Exactly the lines starting at the line containing "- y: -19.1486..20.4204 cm" and ending at the line containing "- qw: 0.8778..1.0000" are to be written out from the listing below, both included.
- - - - -
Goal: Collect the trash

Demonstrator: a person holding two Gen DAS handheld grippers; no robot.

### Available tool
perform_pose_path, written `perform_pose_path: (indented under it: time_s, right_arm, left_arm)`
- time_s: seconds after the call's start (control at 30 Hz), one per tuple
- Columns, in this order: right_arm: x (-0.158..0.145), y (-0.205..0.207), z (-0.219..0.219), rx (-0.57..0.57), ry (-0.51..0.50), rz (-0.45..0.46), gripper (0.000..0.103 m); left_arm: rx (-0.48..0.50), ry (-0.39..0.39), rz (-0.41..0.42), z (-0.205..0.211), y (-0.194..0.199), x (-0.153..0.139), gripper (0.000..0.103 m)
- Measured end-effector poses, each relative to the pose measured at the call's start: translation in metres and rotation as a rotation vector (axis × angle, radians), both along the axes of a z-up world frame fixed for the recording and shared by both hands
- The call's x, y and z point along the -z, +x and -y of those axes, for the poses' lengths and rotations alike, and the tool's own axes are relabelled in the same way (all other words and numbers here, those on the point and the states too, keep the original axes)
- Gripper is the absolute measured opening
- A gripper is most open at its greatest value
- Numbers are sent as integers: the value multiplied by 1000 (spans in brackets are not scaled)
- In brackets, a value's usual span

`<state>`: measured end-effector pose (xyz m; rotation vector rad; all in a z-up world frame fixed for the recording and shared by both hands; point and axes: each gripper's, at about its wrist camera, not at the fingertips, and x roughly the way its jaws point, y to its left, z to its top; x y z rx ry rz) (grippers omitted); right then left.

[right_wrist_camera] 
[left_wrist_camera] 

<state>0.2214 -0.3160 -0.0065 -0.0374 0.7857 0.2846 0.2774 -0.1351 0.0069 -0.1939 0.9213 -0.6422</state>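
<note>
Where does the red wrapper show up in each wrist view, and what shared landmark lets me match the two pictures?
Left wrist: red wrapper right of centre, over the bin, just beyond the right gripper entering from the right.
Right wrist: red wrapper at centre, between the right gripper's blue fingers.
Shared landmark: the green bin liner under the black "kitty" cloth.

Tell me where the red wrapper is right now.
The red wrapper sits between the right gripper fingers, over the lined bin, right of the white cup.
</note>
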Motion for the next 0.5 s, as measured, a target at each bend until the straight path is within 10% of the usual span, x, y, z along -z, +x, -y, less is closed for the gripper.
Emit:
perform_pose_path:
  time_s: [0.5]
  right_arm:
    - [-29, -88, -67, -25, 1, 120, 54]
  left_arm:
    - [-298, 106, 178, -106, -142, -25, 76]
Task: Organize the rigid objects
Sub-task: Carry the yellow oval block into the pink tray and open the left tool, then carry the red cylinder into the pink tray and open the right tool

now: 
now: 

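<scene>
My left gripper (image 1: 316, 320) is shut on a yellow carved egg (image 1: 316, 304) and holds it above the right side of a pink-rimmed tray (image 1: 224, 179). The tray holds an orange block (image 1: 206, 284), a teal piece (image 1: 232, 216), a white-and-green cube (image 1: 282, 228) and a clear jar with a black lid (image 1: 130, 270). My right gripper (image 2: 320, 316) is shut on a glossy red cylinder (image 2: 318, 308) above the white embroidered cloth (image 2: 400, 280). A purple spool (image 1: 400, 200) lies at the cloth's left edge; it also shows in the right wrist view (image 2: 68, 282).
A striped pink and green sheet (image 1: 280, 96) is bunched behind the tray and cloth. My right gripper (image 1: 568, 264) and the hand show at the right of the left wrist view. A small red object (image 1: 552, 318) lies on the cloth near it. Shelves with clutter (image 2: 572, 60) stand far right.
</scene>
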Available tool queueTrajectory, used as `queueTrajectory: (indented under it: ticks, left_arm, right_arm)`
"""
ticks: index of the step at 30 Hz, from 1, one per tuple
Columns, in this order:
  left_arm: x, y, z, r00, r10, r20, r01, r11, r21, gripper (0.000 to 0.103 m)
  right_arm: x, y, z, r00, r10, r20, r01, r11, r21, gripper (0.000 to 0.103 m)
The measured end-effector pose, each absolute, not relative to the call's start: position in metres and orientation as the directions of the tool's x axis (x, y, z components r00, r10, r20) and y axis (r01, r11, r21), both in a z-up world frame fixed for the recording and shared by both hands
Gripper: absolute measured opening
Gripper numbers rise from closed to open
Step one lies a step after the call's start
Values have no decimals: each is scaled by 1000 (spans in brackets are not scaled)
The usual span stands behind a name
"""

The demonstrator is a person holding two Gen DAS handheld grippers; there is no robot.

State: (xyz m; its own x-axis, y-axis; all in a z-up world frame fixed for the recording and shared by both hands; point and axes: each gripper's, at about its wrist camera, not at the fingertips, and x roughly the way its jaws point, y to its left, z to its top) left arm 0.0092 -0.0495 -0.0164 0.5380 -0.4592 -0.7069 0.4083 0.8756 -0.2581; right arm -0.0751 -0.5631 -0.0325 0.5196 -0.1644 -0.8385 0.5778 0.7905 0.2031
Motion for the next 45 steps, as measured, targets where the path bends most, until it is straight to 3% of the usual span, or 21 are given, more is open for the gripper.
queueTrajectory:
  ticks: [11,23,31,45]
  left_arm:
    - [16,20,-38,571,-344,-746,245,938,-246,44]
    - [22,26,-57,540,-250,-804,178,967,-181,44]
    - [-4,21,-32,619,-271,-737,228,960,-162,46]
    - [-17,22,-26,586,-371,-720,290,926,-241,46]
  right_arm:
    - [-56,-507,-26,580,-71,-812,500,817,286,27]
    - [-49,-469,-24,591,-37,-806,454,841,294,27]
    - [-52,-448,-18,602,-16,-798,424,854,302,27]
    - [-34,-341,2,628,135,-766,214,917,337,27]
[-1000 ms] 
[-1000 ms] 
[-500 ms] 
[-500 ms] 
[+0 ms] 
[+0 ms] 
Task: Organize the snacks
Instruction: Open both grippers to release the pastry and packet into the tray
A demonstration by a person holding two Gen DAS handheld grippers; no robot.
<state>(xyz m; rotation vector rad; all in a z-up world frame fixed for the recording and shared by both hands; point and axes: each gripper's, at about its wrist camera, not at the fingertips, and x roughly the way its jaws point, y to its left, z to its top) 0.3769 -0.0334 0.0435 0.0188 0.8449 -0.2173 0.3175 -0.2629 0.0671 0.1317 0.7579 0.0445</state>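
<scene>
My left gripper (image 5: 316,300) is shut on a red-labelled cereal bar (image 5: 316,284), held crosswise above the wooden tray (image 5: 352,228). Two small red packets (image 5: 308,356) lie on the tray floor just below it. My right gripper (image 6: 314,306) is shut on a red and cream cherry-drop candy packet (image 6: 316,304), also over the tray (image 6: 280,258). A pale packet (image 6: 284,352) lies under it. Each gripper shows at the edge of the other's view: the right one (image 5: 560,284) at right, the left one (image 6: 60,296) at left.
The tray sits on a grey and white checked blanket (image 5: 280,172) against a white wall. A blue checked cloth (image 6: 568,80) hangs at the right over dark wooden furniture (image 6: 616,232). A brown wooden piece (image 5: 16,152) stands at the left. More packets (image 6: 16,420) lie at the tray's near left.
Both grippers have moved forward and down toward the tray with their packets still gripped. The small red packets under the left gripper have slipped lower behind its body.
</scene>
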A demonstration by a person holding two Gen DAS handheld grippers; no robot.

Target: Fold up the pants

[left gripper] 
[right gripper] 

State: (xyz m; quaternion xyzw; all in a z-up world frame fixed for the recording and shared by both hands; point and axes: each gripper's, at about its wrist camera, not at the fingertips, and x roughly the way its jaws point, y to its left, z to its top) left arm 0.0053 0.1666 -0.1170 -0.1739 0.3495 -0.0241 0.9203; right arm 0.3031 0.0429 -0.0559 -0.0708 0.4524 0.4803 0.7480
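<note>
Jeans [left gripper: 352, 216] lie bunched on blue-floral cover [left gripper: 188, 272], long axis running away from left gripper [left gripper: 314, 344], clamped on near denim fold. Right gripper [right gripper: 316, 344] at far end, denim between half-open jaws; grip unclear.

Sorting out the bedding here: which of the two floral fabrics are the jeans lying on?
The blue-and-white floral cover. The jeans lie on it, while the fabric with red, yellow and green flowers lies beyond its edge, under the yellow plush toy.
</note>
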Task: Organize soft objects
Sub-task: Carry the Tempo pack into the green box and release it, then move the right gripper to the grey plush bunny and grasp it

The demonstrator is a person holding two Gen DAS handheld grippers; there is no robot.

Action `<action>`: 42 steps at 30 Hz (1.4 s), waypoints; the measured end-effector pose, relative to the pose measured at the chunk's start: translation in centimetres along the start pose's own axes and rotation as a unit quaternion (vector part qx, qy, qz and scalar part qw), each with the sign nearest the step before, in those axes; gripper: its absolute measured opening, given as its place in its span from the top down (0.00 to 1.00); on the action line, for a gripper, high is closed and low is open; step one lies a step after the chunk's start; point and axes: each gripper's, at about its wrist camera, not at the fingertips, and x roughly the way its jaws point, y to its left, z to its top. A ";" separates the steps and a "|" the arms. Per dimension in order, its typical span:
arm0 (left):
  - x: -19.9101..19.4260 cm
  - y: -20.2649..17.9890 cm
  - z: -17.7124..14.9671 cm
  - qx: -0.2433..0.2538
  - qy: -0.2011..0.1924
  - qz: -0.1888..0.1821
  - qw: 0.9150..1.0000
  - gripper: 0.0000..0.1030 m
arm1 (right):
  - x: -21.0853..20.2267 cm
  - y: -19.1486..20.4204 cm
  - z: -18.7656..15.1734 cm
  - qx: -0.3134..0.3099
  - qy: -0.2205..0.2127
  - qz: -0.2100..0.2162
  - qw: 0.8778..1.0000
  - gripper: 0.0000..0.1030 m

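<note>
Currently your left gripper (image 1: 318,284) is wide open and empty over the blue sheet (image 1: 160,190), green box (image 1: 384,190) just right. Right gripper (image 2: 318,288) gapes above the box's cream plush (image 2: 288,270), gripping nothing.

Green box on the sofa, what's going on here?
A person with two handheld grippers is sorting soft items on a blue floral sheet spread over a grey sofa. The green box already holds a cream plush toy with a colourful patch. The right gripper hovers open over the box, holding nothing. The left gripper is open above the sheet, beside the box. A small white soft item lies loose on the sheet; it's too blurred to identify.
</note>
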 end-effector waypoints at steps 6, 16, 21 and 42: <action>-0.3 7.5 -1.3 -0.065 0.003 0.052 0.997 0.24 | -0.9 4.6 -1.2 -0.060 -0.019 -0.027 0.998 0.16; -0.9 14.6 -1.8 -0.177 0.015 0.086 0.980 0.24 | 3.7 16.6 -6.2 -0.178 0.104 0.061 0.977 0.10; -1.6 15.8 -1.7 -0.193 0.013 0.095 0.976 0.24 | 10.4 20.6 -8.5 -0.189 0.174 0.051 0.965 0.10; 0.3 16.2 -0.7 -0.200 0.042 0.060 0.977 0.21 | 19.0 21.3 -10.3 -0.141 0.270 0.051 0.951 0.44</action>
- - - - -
Task response ::
  - y: -19.1486..20.4204 cm
  - z: -18.7656..15.1734 cm
  - qx: -0.3134..0.3099
  - qy: -0.2205..0.2127
  - qz: -0.2100..0.2162
  - qw: 0.8778..1.0000

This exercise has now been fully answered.